American-made drones, meanwhile, have proven less effective, with many crashing or failing. “The biggest challenge is electronic warfare with jamming and spoofing and that’s why U.S.-made drones don’t work very well in Ukraine,” says Kateryna Bondar, a researcher at the Wadhwani AI Center at the Center for strategic and international studies.
Yet companies like Shield AI and AeroVironment have struck deals to supply drones to the Ukrainian Defense Ministry; The German company Quantum Systems also builds its own drones in kyiv.
“Companies trying to understand what Ukrainians are doing, knowing where the middle ground is going to be, need to engage” on the ground, said Andrew Michta, a senior fellow at the Atlantic Council. “And frankly, some of our technology solutions don’t hit the sweet spot. »
Helsing’s pivot surprised some. Quantum Systems founder Florian Seibel, who unsuccessfully asked Reil to invest in his own military drone startup, said his message remained the same: Building hardware was a race to the bottom when it came to price. “He was all about software,” Seibel recalls. (In a since-deleted Linkedin post, previously reported (per Bloomberg, Seibel had criticized Helsing’s plans for its new drone, saying “the war in Ukraine is deadly and should not be misused for marketing purposes.”)
Other defense industry founders warned that the nature of the military’s acquisition process made software difficult to sell. “Selling software without a hardware product is almost impossible,” said the founder of a defense startup. Forbes. Brandon Tseng, co-founder of Shield AI, testified Congress in September, the U.S. Department of Defense often viewed software as a secondary consideration in hardware-based deals.
Reil’s company will at least have a head start in Ukraine. It opened an office in Estonia last year and has reportedly had staff in Ukraine since at least 2023, according to Wired. It is possible that the drones will be tested in action as early as this month.

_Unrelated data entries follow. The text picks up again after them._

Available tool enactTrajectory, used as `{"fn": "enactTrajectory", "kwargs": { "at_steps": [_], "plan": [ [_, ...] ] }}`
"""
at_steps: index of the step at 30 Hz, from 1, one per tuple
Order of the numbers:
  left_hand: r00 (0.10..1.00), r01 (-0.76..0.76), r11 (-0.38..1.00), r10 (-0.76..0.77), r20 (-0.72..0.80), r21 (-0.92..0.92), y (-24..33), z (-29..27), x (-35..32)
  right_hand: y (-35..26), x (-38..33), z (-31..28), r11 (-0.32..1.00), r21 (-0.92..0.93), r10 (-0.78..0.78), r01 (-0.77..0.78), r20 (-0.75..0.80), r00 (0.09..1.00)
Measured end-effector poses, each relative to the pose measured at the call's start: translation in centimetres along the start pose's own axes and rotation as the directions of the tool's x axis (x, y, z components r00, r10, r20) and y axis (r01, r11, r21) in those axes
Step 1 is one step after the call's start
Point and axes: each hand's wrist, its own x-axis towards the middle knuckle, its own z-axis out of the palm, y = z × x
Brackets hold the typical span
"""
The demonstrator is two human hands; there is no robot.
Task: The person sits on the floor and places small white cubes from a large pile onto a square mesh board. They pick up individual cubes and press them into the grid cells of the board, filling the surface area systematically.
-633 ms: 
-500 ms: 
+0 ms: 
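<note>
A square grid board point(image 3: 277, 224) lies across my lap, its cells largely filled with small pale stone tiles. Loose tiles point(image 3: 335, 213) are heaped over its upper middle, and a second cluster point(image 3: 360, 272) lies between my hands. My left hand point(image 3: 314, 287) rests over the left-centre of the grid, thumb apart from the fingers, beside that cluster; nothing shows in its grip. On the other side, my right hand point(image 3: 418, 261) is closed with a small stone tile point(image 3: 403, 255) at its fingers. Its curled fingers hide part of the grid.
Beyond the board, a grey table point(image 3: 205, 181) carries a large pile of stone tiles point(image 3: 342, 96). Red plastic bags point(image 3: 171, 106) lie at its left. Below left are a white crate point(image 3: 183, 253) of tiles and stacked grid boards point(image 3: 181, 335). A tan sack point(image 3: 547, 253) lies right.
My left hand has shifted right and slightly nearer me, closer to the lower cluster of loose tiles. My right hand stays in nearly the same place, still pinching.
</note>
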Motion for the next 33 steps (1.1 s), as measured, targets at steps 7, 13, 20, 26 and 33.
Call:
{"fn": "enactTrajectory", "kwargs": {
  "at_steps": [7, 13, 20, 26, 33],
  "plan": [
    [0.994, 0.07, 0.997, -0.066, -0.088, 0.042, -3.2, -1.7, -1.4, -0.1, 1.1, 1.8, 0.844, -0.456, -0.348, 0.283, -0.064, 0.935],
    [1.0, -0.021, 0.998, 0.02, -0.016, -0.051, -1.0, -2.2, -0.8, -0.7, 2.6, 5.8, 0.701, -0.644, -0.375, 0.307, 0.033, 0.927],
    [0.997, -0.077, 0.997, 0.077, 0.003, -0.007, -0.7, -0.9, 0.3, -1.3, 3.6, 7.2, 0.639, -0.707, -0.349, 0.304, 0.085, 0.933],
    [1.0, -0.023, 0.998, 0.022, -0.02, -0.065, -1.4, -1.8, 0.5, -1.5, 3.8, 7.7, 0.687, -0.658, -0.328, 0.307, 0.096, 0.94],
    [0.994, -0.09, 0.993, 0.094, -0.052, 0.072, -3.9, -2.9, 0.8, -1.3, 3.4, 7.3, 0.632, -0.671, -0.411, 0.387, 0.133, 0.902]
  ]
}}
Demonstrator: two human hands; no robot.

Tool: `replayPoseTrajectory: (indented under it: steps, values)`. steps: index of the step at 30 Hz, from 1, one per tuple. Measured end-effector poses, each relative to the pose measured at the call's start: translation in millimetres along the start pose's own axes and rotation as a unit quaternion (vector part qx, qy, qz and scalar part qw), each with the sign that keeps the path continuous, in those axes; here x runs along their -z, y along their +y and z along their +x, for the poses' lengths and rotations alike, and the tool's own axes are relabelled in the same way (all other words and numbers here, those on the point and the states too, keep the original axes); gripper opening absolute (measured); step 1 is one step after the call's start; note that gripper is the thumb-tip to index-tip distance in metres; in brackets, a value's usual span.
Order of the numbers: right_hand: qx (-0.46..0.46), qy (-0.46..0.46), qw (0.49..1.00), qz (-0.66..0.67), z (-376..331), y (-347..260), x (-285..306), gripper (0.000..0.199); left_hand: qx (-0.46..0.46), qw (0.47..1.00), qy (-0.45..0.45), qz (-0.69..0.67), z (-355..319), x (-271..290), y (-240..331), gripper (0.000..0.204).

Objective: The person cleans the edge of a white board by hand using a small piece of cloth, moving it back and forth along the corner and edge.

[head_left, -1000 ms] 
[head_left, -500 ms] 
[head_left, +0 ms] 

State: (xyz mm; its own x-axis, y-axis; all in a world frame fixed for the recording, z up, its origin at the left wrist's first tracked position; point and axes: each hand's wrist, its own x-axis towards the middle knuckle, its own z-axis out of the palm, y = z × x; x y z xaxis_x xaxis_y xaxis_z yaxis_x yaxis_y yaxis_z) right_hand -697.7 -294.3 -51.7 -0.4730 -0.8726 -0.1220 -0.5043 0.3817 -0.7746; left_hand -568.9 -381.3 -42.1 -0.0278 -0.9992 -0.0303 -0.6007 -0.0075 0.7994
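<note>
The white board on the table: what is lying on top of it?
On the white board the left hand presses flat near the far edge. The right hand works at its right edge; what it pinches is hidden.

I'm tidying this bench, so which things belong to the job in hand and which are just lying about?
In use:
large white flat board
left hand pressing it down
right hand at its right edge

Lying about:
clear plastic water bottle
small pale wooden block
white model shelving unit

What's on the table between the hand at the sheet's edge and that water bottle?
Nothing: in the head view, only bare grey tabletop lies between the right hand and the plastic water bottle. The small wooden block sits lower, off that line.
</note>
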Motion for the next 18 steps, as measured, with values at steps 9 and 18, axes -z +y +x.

German Defense Minister Boris Pistorius announced in November that 4,000 drones equipped with Helsing’s AI software would be given to Ukraine starting in December.
It will not be Helsing’s new HX-2, but rather a cheaper wooden model called the HF-1, which will be manufactured in Ukraine by local startup Terminal Autonomy, sources close to the deal said. . Forbes. Helsing says these drones have already been certified by the Ukrainian government and will use its AI and computer vision technology to navigate the battlefield without assistance from satellites. The BBC reported Earlier this year, Terminal Autonomy’s bayonet drone cost a few thousand dollars to produce.
Helsing said it plans to use its recent funding, one of the largest in Europe this year, for its research and development and to help “secure NATO’s eastern flank.” The company has previously revealed few details about its AI-based software, only hinting that the tools give commanders a overview of the battlefield.
But Reil and his investors now seem to be betting that hardware is easier to crack than software. “We always say internally that the jump in capacity that we want to make is always at least 10X,” Reil said at the September 2023 event. “And for us, this is not a marketing statement.”